La siguiente es: “No recibió corrección.” Entonces, todos mis problemas y aflicciones están destinados a llevarme a Cristo. Todos han sido enviados por amor a mi alma, y debería verlos de esa manera. Mi amigo, ¿dónde estás? No sé dónde estás, ni a quién estoy hablando, pero oro para que veas que Dios, que parece haberte tratado con dureza, solo te está empujando hacia Su misericordia. ¡Su voz ha sido dura y Su mano pesada, pero con amor te corrige! ¡Oh, escúchalo! ¡Ven a Él! Un juez no corrige a un criminal condenado a muerte. Dios no corrige a un alma, con vistas a su restauración, si la ha abandonado por completo.

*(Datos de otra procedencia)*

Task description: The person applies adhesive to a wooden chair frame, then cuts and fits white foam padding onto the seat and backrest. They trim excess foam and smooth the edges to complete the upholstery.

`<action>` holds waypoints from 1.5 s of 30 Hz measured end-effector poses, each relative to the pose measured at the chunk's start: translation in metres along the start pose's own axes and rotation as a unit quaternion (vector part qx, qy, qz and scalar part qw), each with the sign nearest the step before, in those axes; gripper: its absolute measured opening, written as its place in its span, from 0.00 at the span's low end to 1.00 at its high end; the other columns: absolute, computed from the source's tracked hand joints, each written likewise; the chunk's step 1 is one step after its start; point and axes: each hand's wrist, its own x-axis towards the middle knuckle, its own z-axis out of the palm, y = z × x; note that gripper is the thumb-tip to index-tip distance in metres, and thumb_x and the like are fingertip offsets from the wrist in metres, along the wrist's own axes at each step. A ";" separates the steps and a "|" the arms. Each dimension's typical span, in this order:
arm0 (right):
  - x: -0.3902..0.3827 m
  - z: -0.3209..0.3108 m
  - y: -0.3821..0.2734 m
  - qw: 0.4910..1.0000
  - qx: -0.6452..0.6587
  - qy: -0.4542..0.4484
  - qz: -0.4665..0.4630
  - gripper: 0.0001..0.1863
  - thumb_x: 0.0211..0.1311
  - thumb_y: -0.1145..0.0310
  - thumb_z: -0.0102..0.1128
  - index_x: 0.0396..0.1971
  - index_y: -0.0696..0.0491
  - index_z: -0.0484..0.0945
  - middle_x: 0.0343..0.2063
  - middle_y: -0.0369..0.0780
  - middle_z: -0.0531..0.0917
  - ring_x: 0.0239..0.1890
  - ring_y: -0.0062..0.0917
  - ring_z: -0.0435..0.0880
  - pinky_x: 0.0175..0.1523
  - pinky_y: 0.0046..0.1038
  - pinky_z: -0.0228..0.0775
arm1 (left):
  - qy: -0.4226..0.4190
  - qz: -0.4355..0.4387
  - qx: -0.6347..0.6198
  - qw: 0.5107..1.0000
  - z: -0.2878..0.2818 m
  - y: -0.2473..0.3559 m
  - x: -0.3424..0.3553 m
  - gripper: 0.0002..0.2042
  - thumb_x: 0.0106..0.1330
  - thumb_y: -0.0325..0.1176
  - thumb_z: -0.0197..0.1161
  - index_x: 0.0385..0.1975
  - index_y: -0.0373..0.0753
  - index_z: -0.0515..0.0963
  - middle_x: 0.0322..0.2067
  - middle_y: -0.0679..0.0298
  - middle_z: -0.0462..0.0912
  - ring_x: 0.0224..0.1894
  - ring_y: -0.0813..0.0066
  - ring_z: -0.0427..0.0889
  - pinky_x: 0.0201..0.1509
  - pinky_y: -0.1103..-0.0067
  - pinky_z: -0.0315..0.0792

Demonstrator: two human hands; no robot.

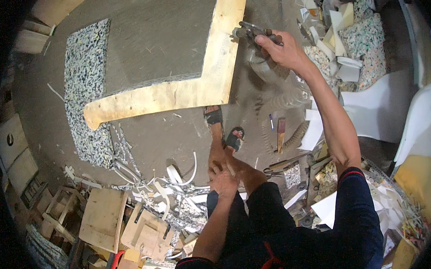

Observa la siguiente frase: “No confió en el Señor.” ¿Es un pecado, entonces, que no haya confiado en el Señor? Entonces puedo confiar en Él, y lo haré, porque aquello que es pecado no hacer, debo tener derecho a hacerlo, y si se me acusa de que “no confió en el Señor,” ¡oh, dulce misericordia! ¡Dulce misericordia, puedo confiar! Por eso la Escritura dice: “El que no cree será condenado,” como para asegurarte que ciertamente puedes creer, porque serás condenado si no lo haces. Ven, entonces, y deja que incluso el lado oscuro del texto esboce una sonrisa para ti y te lleve a confiar en tu Dios, ya que Él te culpa por no hacerlo.

Luego está el último pecado: “No se acercó a su Dios.” ¿Qué? ¿Dios considera una falta que yo no me acerque a Él? Oh, quisiera que el Espíritu de Dios pusiera en tu corazón decir: “¡Eso ya no será mi falta!

Al Rey lleno de gracia me acercaré,
Cuyo cetro perdón otorga.
Quizás Él permita que lo toque,
Y entonces, el suplicante vivirá.

Pensé que no podía venir, pero ahora veo que soy condenado por no venir, ¡entonces vendré! ¡No me demoraré más, vendré a Jesús, decidido a que si perezco, pereceré a Sus pies!"

Ten esperanza, mi amigo, porque nadie ha perecido jamás allí. Que Dios ponga Su sello en esta palabra de súplica, por amor de Jesús. Amén.